John Kennedy MP is the current Labor member for Hawthorn. The retired school principal has called Hawthorn home for 15 years and is a strong supporter of various community groups. He has secured funding for several projects including local park upgrades, grants for sporting clubs and schools. He is an avid supporter of public transport and, if re-elected, proposes upgrades to train station accessibility and funding for sporting centres, parks and schools projects. John is most passionate about “housing, education, employment, health, retirement provisions, gender equality and protection of the ABC.” In response to the changing political landscape, John said, “Voters should continue to be discerning about who represents them in parliament. I will continue to act in good conscience and maintain the high standard I set for myself as their representative.”
John Pesutto was elected to the seat of Hawthorn in 2014, until Labor’s win in 2018. Since that time, John pursued consulting and media interests, until re-entering politics ahead of this year’s state election to once again represent the Liberal party.
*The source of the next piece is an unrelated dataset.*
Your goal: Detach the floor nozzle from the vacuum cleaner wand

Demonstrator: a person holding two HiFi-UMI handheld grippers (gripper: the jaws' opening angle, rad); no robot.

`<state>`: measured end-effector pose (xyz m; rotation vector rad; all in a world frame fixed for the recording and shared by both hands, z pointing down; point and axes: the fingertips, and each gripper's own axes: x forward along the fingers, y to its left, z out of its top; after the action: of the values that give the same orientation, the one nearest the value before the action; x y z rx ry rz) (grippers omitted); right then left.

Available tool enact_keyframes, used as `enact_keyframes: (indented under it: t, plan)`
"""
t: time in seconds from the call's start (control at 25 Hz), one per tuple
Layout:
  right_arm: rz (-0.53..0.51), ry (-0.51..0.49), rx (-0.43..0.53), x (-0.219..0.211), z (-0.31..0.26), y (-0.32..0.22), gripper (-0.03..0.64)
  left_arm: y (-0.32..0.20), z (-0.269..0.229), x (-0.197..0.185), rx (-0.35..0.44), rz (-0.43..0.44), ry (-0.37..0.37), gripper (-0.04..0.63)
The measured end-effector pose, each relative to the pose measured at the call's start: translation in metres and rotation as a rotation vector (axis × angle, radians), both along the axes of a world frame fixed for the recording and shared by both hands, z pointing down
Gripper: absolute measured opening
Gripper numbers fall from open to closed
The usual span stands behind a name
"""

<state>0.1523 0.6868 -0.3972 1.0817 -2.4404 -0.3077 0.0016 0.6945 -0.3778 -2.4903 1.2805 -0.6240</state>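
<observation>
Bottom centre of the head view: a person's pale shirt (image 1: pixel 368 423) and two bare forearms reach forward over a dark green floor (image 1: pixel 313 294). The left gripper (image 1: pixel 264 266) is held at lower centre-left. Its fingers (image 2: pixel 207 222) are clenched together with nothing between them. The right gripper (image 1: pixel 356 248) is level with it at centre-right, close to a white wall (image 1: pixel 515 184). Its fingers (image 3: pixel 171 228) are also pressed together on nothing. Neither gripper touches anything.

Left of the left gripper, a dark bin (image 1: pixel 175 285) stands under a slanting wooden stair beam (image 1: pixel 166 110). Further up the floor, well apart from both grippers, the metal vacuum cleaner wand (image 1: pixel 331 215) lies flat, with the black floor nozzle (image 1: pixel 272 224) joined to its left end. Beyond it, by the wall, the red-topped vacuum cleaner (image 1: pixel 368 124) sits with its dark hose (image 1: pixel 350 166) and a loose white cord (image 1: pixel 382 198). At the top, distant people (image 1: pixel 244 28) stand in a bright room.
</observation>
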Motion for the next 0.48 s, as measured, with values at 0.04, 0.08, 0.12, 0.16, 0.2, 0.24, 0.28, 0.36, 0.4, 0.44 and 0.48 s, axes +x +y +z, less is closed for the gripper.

A local resident for 25 years, John is campaigning on funding for government schools, a proposal for upgrades to Glenferrie Station and tram stop shelters, local heritage protection and limiting the scope of new developments. John maintains he is passionate about, “revitalising our local open park areas to encourage more people to engage with sporting activities.” He states that he values, “integrity in leadership, modern, progressive thinking and maintaining a focus on the issue rather than whoever happens to be in opposition.”
A local resident since 2020, UK-born Nick Savage is the newly announced Greens candidate for Hawthorn. Nick is a 24 year-old hospitality worker with a Master of Public Policy and experience working in the not-for-profit sector. Nick feels strongly that his personal experiences have helped guide his policies. “As with so many Melbournians, I am a renter and I believe there needs to be an affordable housing policy. Also, our health sector needs to be supported and funded properly. A lot of people’s mental health suffered during the pandemic and proper, accessible health-care should be everyone’s right.” Nick’s principles of leadership are, “a unified voice around climate action, political integrity and increased community consultation in order to create better policy.”